EXERCISE GOAL:
Copy each line from the data that has the word "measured" in it.

DATA LISTING:

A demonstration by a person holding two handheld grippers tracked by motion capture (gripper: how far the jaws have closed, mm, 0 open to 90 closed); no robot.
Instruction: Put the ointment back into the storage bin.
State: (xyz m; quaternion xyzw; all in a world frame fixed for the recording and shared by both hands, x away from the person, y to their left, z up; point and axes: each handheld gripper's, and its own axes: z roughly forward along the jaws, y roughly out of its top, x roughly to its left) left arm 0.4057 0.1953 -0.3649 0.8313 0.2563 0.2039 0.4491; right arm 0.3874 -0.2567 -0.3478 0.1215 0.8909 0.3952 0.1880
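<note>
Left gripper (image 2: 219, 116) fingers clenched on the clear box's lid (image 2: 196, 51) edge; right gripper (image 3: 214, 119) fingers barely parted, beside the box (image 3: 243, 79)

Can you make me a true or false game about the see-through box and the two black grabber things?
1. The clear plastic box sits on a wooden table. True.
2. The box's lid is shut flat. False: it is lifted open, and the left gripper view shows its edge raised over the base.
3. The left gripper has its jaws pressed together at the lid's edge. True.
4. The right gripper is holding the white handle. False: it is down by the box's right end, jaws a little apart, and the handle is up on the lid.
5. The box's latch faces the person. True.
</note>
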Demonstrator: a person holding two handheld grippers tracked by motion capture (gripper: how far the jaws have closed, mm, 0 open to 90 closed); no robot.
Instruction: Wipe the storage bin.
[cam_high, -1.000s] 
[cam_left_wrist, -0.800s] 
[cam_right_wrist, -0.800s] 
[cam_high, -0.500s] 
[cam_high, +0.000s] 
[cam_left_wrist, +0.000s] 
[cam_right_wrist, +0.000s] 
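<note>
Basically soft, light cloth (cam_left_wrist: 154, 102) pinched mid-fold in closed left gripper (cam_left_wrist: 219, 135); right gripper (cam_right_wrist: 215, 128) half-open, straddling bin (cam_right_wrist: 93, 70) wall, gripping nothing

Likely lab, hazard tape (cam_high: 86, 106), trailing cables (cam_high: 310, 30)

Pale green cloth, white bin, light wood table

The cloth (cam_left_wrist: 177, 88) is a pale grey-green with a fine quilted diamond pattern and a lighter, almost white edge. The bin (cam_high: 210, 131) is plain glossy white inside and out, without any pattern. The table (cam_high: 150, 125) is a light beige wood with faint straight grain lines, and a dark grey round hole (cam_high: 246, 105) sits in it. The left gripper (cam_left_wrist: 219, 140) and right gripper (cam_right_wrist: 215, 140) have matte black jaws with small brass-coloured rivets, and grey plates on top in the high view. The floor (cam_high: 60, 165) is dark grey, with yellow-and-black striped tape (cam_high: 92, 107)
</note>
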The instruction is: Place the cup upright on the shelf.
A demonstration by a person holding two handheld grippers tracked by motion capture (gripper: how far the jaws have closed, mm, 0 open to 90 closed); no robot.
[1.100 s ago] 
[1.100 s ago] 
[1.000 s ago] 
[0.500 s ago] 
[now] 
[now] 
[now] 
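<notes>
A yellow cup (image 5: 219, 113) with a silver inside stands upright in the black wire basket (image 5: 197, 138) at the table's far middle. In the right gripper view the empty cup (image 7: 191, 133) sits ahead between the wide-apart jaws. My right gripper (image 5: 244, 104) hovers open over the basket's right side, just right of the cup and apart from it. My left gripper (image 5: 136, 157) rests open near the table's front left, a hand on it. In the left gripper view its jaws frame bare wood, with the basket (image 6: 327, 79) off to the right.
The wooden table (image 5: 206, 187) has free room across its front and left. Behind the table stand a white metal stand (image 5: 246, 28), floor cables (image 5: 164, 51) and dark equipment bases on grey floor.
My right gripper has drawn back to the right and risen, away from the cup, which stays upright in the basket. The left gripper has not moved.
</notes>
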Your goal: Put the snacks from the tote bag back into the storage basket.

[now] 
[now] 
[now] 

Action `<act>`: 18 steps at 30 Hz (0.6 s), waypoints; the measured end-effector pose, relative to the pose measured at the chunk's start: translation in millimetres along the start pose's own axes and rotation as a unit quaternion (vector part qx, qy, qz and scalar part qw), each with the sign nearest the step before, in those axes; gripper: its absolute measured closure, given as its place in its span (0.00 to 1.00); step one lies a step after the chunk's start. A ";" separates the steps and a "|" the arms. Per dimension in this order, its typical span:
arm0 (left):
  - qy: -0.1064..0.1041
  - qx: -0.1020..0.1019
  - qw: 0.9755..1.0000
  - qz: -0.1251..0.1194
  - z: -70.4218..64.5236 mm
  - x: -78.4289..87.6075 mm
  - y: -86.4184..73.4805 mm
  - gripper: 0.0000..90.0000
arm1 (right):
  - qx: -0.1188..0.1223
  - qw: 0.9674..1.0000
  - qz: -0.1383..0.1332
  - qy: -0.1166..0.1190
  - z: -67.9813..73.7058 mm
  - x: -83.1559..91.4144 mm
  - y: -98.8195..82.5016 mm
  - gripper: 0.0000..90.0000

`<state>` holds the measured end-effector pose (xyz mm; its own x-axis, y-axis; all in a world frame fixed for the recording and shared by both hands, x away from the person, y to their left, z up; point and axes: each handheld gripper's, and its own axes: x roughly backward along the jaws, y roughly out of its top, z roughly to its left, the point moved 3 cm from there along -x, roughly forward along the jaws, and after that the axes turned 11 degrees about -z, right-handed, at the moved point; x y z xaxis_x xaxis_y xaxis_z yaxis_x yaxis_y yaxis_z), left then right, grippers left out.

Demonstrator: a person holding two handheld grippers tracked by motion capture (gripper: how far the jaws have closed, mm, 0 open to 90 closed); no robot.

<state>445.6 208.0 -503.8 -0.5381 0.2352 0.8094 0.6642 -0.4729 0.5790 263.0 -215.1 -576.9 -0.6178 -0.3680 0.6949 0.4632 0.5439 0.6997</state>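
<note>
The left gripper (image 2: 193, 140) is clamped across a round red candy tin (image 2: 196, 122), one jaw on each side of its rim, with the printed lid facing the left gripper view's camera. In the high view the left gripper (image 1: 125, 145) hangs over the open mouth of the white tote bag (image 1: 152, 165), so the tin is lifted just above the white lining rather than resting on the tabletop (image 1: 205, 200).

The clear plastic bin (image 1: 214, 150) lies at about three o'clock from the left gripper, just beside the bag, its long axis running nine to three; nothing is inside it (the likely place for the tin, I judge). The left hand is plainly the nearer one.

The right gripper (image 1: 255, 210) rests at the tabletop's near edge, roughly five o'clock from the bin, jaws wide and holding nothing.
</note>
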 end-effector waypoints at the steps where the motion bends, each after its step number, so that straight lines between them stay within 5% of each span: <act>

SOLUTION TO THE PROBLEM:
Action `<act>`: 18 steps at 30 Hz (0.6 s), waypoints; the measured end-effector pose, relative to the pose measured at the chunk's start: translation in millimetres along the start pose's own axes and rotation as a unit quaternion (vector part qx, qy, qz and scalar part qw), each with the sign nearest the step before, in those axes; gripper: its absolute measured closure, given as its place in its span (0.00 to 1.00); step one lies a step after the chunk's start. A ";" separates the steps and a "|" the arms. Per dimension in this order, its typical span:
`<state>` holds the measured end-effector pose (xyz mm; its own x-axis, y-axis; all in a world frame fixed for the recording and shared by both hands, x away from the person, y to their left, z up; point and axes: each handheld gripper's, and its own axes: x roughly backward along the jaws, y roughly out of its top, z roughly to its left, the point moved 3 cm from there along -x, roughly forward along the jaws, and after that the axes turned 11 degrees about -z, right-handed, at the moved point; x y z xaxis_x xaxis_y xaxis_z yaxis_x yaxis_y yaxis_z), left then right, grippers left out.

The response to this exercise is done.